Ten seconds is all it takes, but watching the Ferrari 575 Superamerica flip its top is incredible. I know, this is a thoroughbred supercar, I should be talking about 0-60mph times or top speed but there’s no doubt that watching the carbonfibre-framed, Saint Gobain-glazed roof flip backwards through 180° is this car’s real party piece. It shouldn't come as a surprise, though, as the Revocromico mechanism was created and patented by the father of the Daytona and 288 GTO, one Leonardo Fioravanti.

Fioravanti set up his own design house in 1991 after parting ways with Fiat, where he had ended up as director of design after decades at Pininfarina. After several interesting designs and concepts, the first incarnation of the roof appeared in 2001 on Fioravanti’s vision of a 21st Century Alfa Romeo sports car, called the Vola. Aside from a handful of concepts, and the Superamerica in 2005, the patented roof mechanism would notably go on to appear under licence on the back of Renault’s shortlived Wind two-seater...
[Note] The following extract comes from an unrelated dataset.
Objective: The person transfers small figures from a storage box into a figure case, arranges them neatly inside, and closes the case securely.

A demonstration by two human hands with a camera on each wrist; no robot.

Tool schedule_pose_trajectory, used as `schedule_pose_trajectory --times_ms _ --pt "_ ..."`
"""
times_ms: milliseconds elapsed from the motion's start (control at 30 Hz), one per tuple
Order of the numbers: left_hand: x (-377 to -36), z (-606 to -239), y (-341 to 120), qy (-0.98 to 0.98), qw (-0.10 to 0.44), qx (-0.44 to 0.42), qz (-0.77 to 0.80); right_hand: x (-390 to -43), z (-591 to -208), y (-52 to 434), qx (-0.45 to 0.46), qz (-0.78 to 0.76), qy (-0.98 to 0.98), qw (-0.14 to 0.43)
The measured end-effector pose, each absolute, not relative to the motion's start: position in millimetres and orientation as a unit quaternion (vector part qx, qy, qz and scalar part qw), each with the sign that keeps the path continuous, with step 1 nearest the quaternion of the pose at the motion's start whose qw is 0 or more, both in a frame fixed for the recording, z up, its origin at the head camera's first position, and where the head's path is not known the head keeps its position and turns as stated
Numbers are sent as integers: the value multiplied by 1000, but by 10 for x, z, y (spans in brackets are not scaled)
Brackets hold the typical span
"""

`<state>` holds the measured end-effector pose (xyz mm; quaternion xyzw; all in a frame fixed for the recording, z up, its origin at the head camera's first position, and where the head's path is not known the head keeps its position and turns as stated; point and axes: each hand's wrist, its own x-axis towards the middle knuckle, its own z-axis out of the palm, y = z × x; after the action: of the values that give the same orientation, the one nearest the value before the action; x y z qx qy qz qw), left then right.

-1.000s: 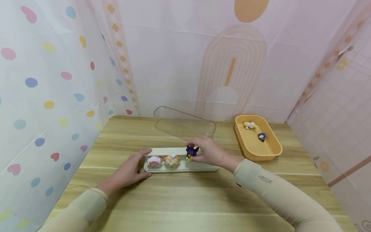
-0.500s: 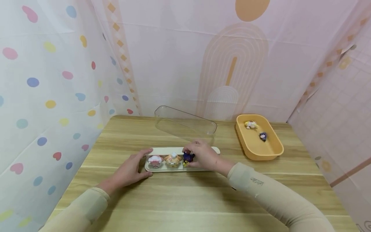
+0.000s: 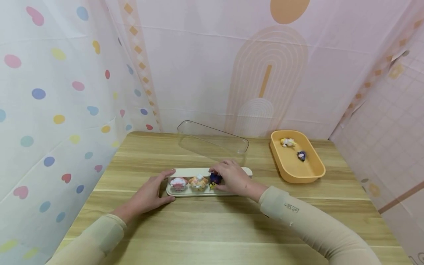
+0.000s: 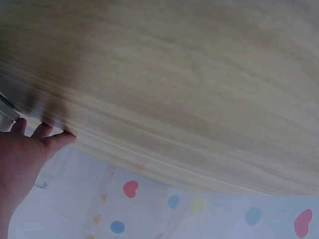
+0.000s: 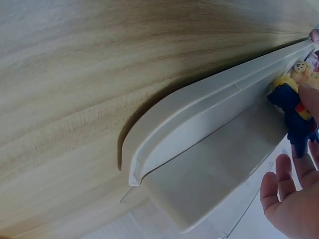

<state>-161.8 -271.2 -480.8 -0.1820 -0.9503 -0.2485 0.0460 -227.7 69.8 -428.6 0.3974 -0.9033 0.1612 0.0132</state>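
A long off-white box base (image 3: 195,172) lies across the middle of the table. Its left end is held by my left hand (image 3: 145,195), thumb at the front edge and fingers at the back. Inside stand a pink figurine with a white top (image 3: 179,184) and a tan figurine with a white top (image 3: 198,182). To their right, my right hand (image 3: 235,180) pinches a dark blue and yellow figurine (image 3: 215,180) between thumb and fingers. The right wrist view shows this dark figurine (image 5: 294,112) over the base, close beside the tan one.
Behind the base, a clear lid (image 3: 212,130) stands near the back curtain. A yellow-orange tub (image 3: 279,163) at the back right holds a white and yellow figurine (image 3: 288,142) and a small dark blue piece (image 3: 301,156).
My right hand has carried the dark figurine left and lower, up beside the tan one; over the last half second it barely moves. The left hand stays on the base's end.
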Motion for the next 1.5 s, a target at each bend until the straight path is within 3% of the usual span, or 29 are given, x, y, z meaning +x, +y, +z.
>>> schedule_pose_trajectory --times_ms 567,767,967,1067,1233,1400,1500 --pt "-1622 -4843 -2730 -951 46 -178 -247 -2248 -4163 887 374 173 -911 4" --pt "-1600 -4842 -2734 -953 40 -168 -247 -2314 -3879 1424 359 198 -910 61" --pt "-1564 -4834 -2734 -950 48 -173 -253 -2623 -3570 2121 263 236 -925 143" --pt "-1550 -4818 -2752 -950 48 -174 -254 -2846 -3444 2429 186 284 -934 115" --pt "-1531 -4794 -2782 -952 48 -172 -250 -3213 -3375 2742 75 309 -948 4" --pt "-1511 -4798 -2804 -952 48 -173 -247 -3496 -3566 2797 76 231 -967 -80" --pt "-1513 -4810 -2804 -952 45 -175 -247 -3594 -3706 2742 106 170 -975 -96"
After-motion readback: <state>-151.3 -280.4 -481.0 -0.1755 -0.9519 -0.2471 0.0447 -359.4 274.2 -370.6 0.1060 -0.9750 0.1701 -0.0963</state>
In the Ferrari’s case, Fioravanti’s roof provided a clever solution to a traditionally tricky problem. The limited-production Superamerica was the follow-up to the rather compromised 550 Barchetta. Pininfarina had, in effect, chopped the roof off the 550 Maranello, creating a thing of beauty to celebrate the 70th anniversary of the coachbuilder in 2000. There was certainly an appetite for the car, but the roof or lack of one caused issues

for those in colder, wetter climates. It was designed to be driven with no roof but, if you ran with the supplied canopy’, the car couldn’t be taken above 70mph. It was glorious, but Ferrari customers weren't willing to put up with that kind of compromise.